Anyway, I had to see if the driver was stopping someplace nearby. Luckily, he was. I love this wagon! The American Racing rims, white letter tires and slight rake give it a great look. 1974 was the last year the Estate Wagon got the Electra trim, and it may well be the best looking of the ’71-76s despite the big bumpers. I think it looks great without the wood trim too. This red ’74 has an attitude, but nothing that couldn’t easily be put back to stock.

Another big plus for these wagons: glass area! With the wraparound quarter glass, there is basically no D pillar. Great when you’re merging onto the freeway or backing out of the driveway.
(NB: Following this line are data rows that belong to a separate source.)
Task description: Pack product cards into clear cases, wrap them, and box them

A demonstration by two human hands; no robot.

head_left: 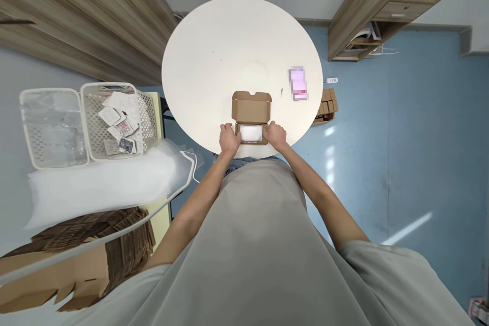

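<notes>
A small brown cardboard box (251,108) lies near the front edge of the round white table (214,30), its lid raised and tipped away from me. Inside it rests a white wrapped packet (251,133), whose contents are hidden. My left hand (229,138) grips the box's left side wall, fingers bent around it. On the opposite side, my right hand (275,135) holds the right wall, its fingertips by the packet's right end.
A blurred pink-purple item (298,83) lies on the table's right. To the left stand a white basket (86,127) of packets, a clear-lined basket (25,127), a roll of white wrap (103,178) and flattened cartons (130,244). Small brown boxes (328,102) sit right of the table.
</notes>
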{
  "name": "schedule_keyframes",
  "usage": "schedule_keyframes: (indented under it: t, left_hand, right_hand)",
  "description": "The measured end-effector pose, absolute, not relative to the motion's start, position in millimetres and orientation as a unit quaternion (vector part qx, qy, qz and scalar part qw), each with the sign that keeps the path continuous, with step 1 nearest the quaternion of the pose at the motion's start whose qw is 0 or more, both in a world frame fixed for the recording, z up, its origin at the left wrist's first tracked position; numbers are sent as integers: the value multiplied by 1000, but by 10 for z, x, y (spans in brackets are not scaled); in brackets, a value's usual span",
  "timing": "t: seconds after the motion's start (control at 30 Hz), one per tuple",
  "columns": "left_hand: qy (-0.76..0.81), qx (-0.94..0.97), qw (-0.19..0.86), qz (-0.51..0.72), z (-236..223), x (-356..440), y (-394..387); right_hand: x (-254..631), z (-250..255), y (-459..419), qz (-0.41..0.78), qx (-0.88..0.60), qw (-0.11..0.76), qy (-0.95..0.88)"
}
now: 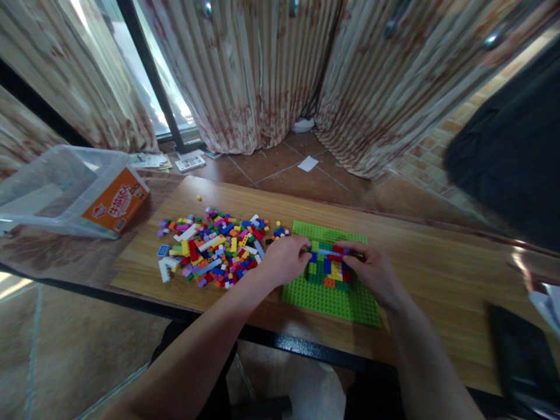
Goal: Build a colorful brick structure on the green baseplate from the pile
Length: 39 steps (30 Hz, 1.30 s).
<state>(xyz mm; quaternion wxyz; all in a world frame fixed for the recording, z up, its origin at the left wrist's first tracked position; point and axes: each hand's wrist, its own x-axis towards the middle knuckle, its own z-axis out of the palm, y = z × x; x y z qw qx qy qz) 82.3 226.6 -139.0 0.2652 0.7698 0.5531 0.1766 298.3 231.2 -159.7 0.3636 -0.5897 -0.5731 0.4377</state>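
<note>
A green studded baseplate [332,304] lies on the wooden table, bearing a low build of colored toy bricks [329,267] in green, blue, yellow, red, white and orange. At the build's upper left, my left hand [286,259] is closed, thumb and fingertips meeting at the edge; anything between them is too small to make out. From the other side, my right hand [374,269] pinches at red and purple bricks [339,252] on the build's upper right. A long light-blue brick [324,252] spans between the two hands.
A loose heap of toy bricks [219,248] spreads left of the baseplate, with one yellow brick [199,198] apart. Further left stands a clear plastic bin [65,181] with an orange label. A black flat object [520,350] lies at the right; curtains [262,76] hang behind.
</note>
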Motion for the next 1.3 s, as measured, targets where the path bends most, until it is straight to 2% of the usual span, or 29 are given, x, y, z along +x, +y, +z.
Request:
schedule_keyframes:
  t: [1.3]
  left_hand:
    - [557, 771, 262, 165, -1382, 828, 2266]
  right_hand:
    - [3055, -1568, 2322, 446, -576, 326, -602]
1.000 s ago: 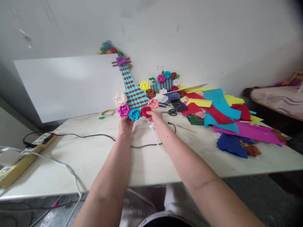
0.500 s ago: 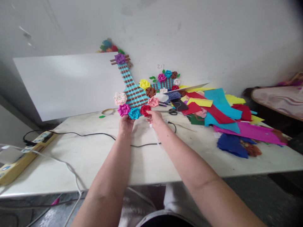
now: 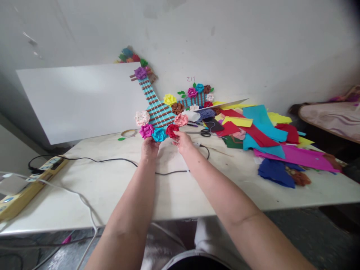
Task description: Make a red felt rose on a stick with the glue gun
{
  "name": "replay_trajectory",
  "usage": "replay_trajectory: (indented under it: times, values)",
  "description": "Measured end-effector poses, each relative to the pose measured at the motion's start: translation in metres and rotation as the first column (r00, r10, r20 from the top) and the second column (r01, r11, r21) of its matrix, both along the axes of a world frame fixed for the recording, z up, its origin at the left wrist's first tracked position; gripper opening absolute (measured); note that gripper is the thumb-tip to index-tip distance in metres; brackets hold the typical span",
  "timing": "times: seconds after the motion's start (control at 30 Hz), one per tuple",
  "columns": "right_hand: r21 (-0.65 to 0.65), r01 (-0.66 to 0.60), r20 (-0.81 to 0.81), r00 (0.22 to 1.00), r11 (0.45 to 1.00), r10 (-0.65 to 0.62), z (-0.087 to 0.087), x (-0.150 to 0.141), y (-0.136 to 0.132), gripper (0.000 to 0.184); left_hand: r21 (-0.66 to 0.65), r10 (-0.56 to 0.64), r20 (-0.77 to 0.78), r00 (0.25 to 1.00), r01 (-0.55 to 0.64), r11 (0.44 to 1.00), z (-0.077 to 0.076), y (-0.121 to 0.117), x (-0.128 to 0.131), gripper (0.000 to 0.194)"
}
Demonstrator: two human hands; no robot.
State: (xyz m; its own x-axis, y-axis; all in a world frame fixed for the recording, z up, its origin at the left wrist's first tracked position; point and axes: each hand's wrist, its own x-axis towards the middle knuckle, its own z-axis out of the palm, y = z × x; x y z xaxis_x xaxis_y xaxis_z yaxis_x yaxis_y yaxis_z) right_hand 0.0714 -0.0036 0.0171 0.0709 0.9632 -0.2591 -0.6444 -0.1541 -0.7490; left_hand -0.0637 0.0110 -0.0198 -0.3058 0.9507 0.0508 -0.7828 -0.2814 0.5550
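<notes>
Between my hands a blue-and-brown striped paper guitar is held up, its neck pointing away and to the left, with white strings along it. Paper flowers ring its body: a magenta flower, a turquoise flower, a red flower, a pink one, a brown one, a yellow one and a speckled white one. A purple flower tops the neck. My left hand grips the lower edge from below, fingers partly hidden behind the flowers. My right hand is closed at the red flower on the lower right edge.
A white board leans against the wall at left. Scissors and a pile of coloured crepe paper lie at right. A second flowered guitar rests behind. A power strip and black cable occupy the left side.
The guitar's neck has tipped slightly down and to the left, and its body has shifted a little left. Both hands keep their places on its lower edge.
</notes>
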Motion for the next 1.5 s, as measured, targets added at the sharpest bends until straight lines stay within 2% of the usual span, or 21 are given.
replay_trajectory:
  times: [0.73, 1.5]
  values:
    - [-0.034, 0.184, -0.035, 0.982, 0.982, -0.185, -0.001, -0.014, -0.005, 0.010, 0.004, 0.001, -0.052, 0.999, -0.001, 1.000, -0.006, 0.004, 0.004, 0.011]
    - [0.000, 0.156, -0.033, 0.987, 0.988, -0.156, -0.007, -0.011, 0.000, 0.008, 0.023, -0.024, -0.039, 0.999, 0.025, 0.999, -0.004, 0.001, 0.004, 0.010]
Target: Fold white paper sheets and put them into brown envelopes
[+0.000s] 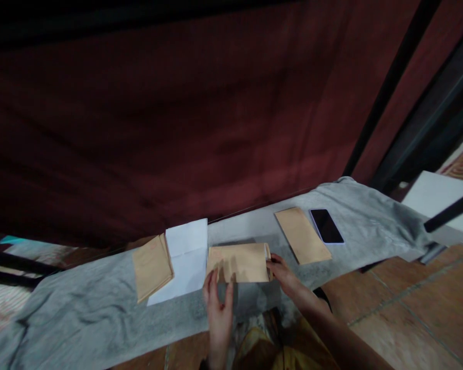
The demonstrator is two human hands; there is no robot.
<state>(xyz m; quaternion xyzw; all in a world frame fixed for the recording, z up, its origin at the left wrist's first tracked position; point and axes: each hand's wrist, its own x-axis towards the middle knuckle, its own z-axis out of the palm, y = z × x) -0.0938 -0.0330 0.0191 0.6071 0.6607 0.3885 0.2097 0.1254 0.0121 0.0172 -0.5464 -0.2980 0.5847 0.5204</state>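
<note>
A brown envelope (239,261) lies flat on the grey cloth-covered table (100,308) in front of me. My left hand (218,303) rests fingers up against its lower left edge, fingers together and touching it. My right hand (281,271) pinches the envelope's right end, where a white sheet edge shows at the opening. A stack of brown envelopes (152,265) lies to the left, beside white paper (185,259).
Another brown envelope (302,235) and a dark phone (326,225) lie to the right on the cloth. A dark red curtain (177,128) hangs behind the table. A white board (440,198) and black bars stand at far right. Tiled floor lies below.
</note>
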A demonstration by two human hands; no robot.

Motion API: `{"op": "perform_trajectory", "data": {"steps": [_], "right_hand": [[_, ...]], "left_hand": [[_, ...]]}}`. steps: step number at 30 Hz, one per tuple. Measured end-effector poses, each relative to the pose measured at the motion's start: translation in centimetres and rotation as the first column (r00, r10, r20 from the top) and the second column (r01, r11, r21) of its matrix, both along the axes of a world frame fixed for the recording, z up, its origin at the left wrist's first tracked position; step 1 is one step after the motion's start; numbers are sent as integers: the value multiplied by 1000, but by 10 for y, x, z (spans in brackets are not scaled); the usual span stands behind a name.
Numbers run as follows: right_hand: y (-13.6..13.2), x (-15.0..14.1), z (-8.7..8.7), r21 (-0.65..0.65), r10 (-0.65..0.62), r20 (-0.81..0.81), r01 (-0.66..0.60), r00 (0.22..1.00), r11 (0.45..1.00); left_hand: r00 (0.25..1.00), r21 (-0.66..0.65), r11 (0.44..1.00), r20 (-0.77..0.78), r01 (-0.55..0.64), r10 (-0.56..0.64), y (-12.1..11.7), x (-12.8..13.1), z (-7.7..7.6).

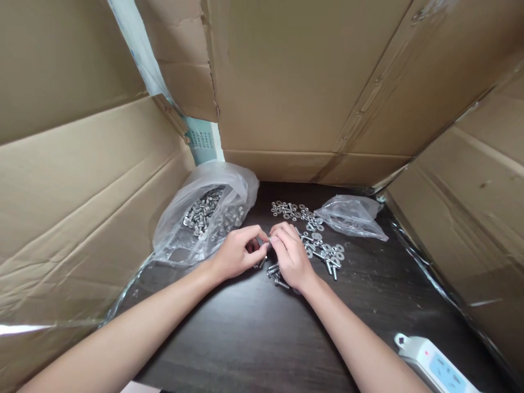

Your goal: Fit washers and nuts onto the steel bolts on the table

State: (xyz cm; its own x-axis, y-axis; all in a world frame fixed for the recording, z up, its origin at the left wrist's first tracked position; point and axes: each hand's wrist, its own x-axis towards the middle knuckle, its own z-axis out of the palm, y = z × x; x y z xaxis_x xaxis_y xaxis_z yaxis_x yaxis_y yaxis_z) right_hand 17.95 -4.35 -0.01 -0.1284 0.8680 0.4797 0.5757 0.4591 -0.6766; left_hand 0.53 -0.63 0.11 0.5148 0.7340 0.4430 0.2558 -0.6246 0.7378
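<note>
My left hand (pixel 241 251) and my right hand (pixel 291 254) meet over the dark table (pixel 229 333), thumbs and fingertips pinched together. Between them shows a sliver of a small metal fastener (pixel 269 239); the fingers hide most of it, so I cannot tell a bolt from a nut. Under and beside my right hand lie loose bolts (pixel 281 283). Just past that hand spreads a pile of bolts, nuts and flat washers (pixel 317 248). Beyond my left hand, an open clear plastic bag (pixel 241 177) holds many bolts with washers on them (pixel 201 213).
A second, flatter clear plastic bag (pixel 354 215) lies behind the pile on the right. Cardboard walls (pixel 303 82) enclose the table at the back and both sides. A white power strip (pixel 434 363) sits at the lower right.
</note>
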Motion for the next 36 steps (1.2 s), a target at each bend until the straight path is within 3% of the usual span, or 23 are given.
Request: {"op": "perform_trajectory", "data": {"steps": [9, 36], "right_hand": [[-1, -1, 1, -21, -59, -18, 59, 998, 998], [0, 0, 0, -28, -24, 12, 24, 1000, 999]], "left_hand": [[999, -20, 999, 10, -36, 36, 0, 2, 3], [999, -85, 996, -14, -38, 37, -1, 2, 6]]}}
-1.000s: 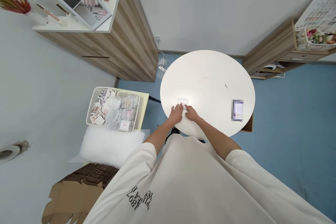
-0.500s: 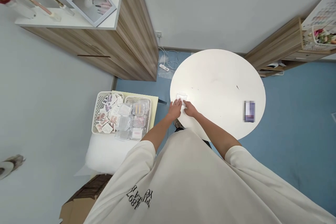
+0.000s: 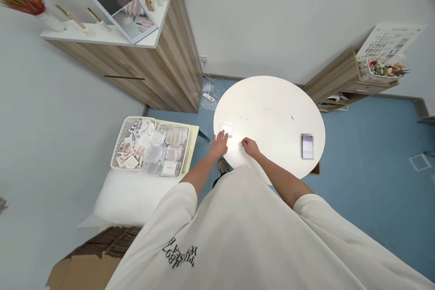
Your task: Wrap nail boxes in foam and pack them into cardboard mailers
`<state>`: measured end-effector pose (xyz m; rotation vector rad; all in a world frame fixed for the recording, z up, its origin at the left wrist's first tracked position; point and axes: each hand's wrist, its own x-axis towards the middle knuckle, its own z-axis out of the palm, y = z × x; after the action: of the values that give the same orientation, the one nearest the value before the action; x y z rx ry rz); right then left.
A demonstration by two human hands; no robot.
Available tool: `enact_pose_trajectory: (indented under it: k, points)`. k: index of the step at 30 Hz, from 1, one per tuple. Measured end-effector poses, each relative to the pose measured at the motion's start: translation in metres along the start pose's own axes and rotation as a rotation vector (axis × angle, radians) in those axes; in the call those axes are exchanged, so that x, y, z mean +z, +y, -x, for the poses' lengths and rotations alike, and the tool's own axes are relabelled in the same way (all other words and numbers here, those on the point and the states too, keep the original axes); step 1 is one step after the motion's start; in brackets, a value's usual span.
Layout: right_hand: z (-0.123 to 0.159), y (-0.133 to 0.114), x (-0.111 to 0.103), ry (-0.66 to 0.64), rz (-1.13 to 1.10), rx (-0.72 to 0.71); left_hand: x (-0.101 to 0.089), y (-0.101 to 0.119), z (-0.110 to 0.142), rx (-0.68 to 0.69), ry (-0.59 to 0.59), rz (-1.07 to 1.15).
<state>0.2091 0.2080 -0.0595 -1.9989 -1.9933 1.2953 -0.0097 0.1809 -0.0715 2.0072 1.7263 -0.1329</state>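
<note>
At the upper left of the frame I can make out a red plume (image 3: 27,3) in a vase and a framed picture (image 3: 118,2), both on a wood-grain cabinet (image 3: 136,70). Below, towards the lower left, I have a cardboard box (image 3: 84,272), a white roll of wrap (image 3: 132,197) and a basket (image 3: 123,133) of printed cards (image 3: 131,150); beside it, clear packs (image 3: 174,152) fill a second basket. A power strip (image 3: 208,97) lies on the floor near the centre.

Just right of that, at the left edge of the round white table (image 3: 268,104), sits the small white packet (image 3: 226,129). I have the left hand (image 3: 219,143) loosely spread, fingertips on the packet's near edge, not closed around it. The right hand (image 3: 251,147) is just right of it, apart from the packet, fingers curled; I cannot tell whether they pinch anything.

Farther right on the table I see a blurred rectangular item (image 3: 307,147), and at the upper right, flowers (image 3: 387,69) in a white basket on a wooden unit (image 3: 343,74).
</note>
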Motion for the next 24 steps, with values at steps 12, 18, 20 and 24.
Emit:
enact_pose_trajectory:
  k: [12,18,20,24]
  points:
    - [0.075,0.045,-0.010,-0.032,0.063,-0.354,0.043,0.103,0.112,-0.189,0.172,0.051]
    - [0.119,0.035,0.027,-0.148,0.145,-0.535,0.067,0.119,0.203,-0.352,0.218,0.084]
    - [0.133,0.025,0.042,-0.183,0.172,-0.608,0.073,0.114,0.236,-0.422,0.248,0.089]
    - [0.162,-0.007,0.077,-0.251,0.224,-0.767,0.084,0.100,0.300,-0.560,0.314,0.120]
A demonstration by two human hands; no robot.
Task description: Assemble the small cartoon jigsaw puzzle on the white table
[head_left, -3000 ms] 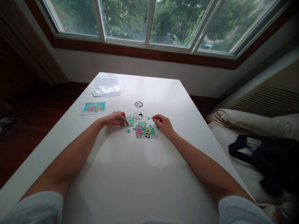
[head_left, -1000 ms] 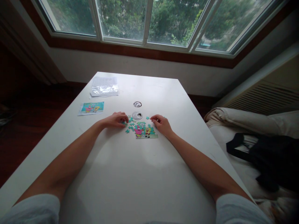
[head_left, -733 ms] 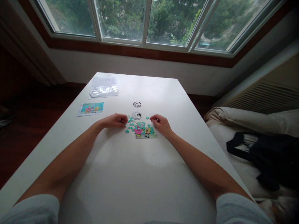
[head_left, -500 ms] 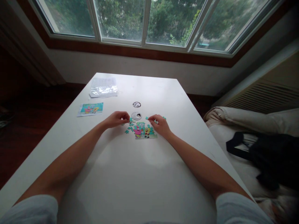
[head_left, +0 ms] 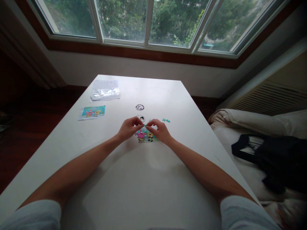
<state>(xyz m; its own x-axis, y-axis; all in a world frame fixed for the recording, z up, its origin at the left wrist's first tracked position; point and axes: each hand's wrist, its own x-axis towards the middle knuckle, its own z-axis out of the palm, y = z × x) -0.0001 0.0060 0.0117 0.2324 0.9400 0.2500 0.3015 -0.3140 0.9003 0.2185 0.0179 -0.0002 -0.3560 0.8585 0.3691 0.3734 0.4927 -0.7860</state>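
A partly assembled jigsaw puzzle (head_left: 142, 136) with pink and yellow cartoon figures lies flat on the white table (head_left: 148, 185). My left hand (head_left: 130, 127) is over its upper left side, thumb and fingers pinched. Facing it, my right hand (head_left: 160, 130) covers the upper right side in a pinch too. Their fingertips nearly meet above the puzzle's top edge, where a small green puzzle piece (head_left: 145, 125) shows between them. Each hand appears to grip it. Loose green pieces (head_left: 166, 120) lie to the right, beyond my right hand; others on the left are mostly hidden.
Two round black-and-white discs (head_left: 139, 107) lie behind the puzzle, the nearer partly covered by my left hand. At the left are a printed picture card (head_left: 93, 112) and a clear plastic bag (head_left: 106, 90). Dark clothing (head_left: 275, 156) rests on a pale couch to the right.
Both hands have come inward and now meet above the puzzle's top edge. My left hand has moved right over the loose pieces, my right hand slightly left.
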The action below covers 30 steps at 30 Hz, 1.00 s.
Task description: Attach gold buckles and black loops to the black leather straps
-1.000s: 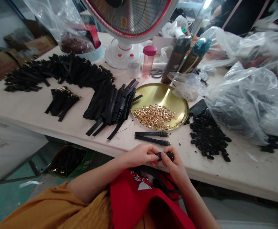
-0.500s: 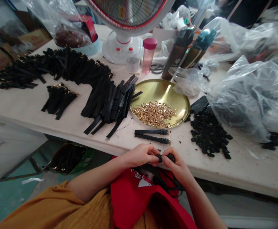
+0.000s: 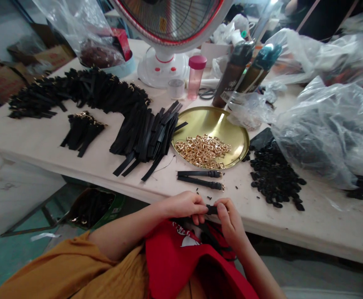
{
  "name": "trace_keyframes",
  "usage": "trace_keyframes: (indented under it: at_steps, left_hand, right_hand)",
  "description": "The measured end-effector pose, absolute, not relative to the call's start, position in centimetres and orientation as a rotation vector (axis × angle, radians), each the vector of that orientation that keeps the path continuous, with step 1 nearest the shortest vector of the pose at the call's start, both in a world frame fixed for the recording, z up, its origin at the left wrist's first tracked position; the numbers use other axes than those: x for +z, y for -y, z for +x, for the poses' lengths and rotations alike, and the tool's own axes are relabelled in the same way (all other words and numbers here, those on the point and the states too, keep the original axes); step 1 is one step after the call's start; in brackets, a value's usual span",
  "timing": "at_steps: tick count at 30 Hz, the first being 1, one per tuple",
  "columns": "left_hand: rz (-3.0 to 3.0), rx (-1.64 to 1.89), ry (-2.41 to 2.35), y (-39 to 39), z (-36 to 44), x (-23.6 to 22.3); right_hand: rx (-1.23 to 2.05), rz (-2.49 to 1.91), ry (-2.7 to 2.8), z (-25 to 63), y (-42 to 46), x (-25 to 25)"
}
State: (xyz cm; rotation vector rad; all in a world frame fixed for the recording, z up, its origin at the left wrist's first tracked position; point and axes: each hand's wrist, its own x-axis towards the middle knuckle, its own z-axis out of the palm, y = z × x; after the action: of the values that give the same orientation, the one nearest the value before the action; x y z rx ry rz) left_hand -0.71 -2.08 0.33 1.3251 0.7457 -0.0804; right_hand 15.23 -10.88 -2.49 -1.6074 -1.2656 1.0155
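Between my two hands, at the table's front edge, is a short black strap (image 3: 212,209). My left hand (image 3: 195,207) pinches its left end, and my right hand (image 3: 228,214) grips the right end with the thumb on top. Most of the strap is hidden by my fingers. Just beyond my hands lie two black straps (image 3: 198,182) with gold buckles at their right ends. Behind these, a round gold tray (image 3: 235,141) bears a heap of small gold buckles (image 3: 203,150). A pile of flat black straps (image 3: 142,141) lies left of the tray.
Small black loops or pieces (image 3: 275,174) are heaped at right beside a clear plastic bag (image 3: 327,124). Bundled buckled straps (image 3: 81,89) line the back left, with a smaller bundle (image 3: 83,131) in front. A fan (image 3: 165,66), a pink-lidded bottle (image 3: 196,77) and two dark bottles (image 3: 234,74) stand behind.
My hands have drawn slightly apart, so more of the black strap shows between them. The view has shifted a little.
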Motion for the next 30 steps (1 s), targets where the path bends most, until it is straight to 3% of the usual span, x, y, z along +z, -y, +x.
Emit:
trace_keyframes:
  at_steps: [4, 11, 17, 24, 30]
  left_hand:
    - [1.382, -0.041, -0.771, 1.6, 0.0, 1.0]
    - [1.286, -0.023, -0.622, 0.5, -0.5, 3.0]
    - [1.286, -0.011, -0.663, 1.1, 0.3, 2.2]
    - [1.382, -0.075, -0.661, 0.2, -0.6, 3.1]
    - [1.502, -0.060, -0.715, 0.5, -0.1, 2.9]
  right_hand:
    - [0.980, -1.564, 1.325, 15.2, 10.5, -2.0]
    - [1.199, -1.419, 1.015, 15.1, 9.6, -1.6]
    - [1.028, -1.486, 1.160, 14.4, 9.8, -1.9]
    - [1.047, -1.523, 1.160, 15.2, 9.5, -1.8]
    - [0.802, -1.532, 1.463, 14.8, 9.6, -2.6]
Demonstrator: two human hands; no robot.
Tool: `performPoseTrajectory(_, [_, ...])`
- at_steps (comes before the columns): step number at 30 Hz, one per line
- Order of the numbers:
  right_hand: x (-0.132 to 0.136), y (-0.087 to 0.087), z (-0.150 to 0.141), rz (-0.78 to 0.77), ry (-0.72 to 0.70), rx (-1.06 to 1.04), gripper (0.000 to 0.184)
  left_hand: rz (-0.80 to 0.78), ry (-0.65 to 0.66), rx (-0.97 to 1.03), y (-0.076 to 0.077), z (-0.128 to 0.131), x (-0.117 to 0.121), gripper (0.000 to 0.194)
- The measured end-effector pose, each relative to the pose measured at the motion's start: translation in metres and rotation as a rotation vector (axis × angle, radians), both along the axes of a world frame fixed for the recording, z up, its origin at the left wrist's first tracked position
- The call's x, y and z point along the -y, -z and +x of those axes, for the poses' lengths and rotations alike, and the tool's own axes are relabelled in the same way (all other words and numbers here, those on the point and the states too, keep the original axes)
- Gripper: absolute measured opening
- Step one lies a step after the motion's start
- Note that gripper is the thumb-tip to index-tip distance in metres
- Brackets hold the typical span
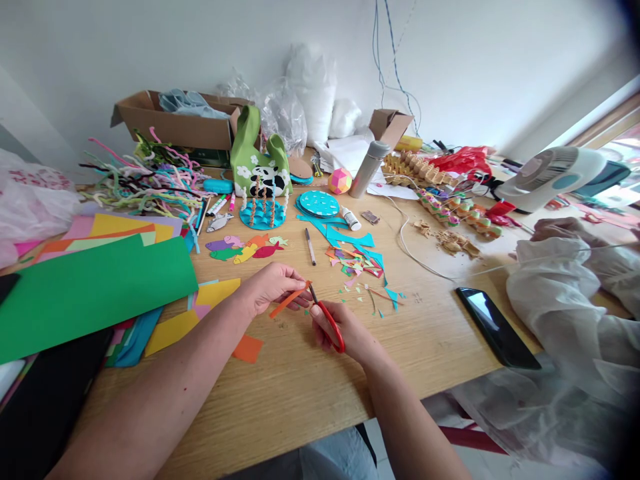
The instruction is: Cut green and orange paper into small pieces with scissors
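Note:
My left hand (280, 287) pinches a narrow strip of orange paper (286, 303) above the middle of the table. In my right hand (345, 330) is a pair of scissors with red handles (334, 325); the blades meet the upper end of the strip beside my left fingertips. An orange paper piece (249, 348) lies on the table below my left wrist. Farther back is a group of colored paper fish (245, 250). A pen (310, 247) lies beyond my hands, with colored paper scraps (355, 263) to its right.
Green sheets (100, 287) and other colored paper cover the left side. A phone (495, 327) lies at right, near a co-worker's pale sleeve (545, 287). Toward the back are pipe cleaners (150, 173), a green panda bag (260, 160), a thermos (369, 170) and a fan (555, 173).

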State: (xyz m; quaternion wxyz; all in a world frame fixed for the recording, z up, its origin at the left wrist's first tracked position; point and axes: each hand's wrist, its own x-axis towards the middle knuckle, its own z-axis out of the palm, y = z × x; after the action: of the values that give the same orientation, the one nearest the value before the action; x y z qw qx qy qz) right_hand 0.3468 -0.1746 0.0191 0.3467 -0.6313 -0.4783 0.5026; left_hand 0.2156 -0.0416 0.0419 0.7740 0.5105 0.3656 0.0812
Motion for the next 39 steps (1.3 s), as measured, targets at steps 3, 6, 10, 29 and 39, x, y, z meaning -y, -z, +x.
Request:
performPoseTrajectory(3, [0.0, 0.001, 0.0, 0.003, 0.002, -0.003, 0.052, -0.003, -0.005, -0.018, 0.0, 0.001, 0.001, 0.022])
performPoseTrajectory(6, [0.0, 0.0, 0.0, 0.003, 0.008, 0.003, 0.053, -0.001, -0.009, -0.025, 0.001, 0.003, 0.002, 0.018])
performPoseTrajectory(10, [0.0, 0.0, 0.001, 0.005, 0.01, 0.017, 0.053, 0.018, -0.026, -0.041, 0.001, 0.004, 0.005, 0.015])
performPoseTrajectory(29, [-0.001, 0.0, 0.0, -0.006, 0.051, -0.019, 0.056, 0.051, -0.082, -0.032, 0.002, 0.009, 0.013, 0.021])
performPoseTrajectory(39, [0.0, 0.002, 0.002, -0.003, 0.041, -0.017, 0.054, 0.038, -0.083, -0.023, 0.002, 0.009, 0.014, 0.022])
Do you remember red interiors? I do, and miss them. I also miss the white, dark blue and dark green interiors. Black, gray or tan is getting a little old after being the only choices for the last fifteen years in most cars.

The owner clearly takes care of this wagon, as he parked in the ‘back 40′ of the mall. Got to avoid those door dings, you know. It also has 1974 Illinois plates, a neat touch. I really like the 1974 front end, with the subdued grille and ‘floating’ headlights.

The Estate Wagon carried on in much the same form for 1975 and ’76, but for some reason, the LeSabre front end replaced the ’74s Electra nose, and it was down to three portholes per side. It still had the colossal space and 455 V8 power though.

1975s also received a new instrument panel. The 1975-76 Buick IP is my favorite, with the drop-down glovebox and silver gauges. Very linear and modern for the ’70s. Don’t forget the woodgrain trim, after all, this is a Buick! The 1976s received quad rectangular headlights and a new grille, again shared with the LeSabre, but were otherwise little-changed. All new B-body Buicks were on the horizon, and they would also be great, but for different reasons. Let us raise a glass to the big Buick wagons; their kind will not pass by again!